Region- and cell-type specific vulnerability to synaptic loss or dysfunction observed in AD is becoming increasingly evident in TBI. With the development of techniques such as single-cell or single-nucleus RNA-Seq and spatial transcriptomics like the Slide-Seq and 10x Genomics Visium Spatial Gene Expression Solution, future studies can be performed on different TBI models and postmortem brain tissues from TBI patients to investigate cell-type- and region-specific changes in gene signatures at different time points following TBI. Results from these investigations will address critical knowledge gaps in the pathogenesis of TBI, for example, which molecular pathways are affected by TBI in each cell type and how do they give rise to or involved in the development of different neurodegenerative diseases such as AD and CTE? Which cell types and brain regions are vulnerable to TBI at different disease stages? How neuronglia interactions following TBI contribute to the chronic progression of TBI pathology and neuroinflammation? Identifying the gene signatures enriched in the vulnerable regions and cell types can yield novel biomarkers and therapeutic targets that may alleviate and/or reverse the cognitive deficits and neurodegeneration following TBI.

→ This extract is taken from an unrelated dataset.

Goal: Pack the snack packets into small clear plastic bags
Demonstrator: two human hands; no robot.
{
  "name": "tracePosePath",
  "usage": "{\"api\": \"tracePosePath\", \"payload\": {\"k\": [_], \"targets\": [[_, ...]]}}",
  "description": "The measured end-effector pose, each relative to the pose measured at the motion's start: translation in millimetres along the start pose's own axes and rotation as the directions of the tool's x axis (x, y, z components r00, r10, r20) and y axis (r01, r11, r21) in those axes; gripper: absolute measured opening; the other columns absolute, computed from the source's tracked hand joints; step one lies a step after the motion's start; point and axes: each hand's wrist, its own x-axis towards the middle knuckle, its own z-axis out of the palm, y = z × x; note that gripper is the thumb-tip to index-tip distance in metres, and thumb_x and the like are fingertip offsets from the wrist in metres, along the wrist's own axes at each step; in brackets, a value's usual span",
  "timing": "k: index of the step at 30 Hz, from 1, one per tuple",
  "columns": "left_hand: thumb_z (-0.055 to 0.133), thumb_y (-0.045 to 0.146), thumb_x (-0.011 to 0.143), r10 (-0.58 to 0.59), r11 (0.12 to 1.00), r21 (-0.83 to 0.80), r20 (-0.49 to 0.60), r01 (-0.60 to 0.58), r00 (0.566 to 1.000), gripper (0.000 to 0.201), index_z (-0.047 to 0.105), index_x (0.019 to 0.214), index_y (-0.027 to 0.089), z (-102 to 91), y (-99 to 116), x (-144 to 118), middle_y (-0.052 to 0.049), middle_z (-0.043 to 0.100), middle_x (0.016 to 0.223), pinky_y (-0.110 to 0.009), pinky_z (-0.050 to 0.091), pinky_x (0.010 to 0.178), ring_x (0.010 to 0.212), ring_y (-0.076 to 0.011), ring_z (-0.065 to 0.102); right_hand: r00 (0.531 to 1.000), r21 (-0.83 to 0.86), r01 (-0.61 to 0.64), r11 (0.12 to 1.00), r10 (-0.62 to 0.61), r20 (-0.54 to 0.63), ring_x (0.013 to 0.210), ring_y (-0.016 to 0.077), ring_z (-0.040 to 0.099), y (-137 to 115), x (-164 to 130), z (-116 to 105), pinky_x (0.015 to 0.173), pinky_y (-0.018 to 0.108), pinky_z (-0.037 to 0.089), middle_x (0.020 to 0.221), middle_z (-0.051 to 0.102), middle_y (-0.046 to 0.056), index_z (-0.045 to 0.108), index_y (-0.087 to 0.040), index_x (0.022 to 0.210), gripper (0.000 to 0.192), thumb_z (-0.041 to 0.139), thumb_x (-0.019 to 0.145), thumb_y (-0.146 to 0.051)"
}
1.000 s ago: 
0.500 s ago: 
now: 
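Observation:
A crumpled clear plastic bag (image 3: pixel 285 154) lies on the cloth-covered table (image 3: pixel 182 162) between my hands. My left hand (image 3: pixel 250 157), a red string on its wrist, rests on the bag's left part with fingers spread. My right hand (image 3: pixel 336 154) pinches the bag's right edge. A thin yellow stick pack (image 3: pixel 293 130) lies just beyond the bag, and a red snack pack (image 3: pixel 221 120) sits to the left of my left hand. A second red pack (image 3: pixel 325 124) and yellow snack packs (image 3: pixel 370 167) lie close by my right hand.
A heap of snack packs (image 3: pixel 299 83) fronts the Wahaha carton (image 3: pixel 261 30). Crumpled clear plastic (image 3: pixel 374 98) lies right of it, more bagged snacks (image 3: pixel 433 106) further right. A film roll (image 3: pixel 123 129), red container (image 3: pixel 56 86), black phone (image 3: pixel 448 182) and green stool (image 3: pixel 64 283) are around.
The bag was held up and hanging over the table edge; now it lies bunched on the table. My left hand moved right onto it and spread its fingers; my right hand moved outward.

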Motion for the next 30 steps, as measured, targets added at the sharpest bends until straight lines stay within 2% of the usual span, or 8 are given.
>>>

Disruption of E/I balance observed in the cortex and hippocampus following TBI suggest potential intervention strategies for the amelioration of cognitive deficits. The pattern of excitation and inhibition in affected regions and neurons can be monitored and manipulated with optogenetic tools and Designer Receptors Exclusively Activated by Designer Drugs (DREADD)-based chemogenetic tools. By utilizing genetically encoded light-sensitive channels and engineered GPCRs that are selectively activated by light and a biologically inert compound, clozapine-N-oxide (CNO), respectively, optogenetics and DREADDs are able to activate or inhibit neuronal subpopulations with high spatiotemporal resolution (Delaney et al., 2020). These novel tools have recently been shown to monitor and modulate activities in specific types of neurons and promote neuronal function and survival in animal models of TBI (Adams et al., 2018; Chandrasekar et al., 2019; Zhao et al., 2018). The use of optogenetics and DREADDs will greatly improve our understanding of circuit-level pathology in TBI and ultimately help develop precise and selective neuromodulation methods that can promote the recovery of cognitive function following TBI (Delaney et al., 2020).

Highlights.

• Tau pathology and synaptic dysfunction are common features in TBI and AD.

• Tau pathology in animal models of TBI is analyzed, focusing on implications in AD.

• Evidence of TBI-mediated synaptic impairments is reviewed.

• Overlapped mechanisms underlying synaptic dysfunction in TBI and AD are discussed.

• We propose future perspectives on uncovering the link between TBI and AD.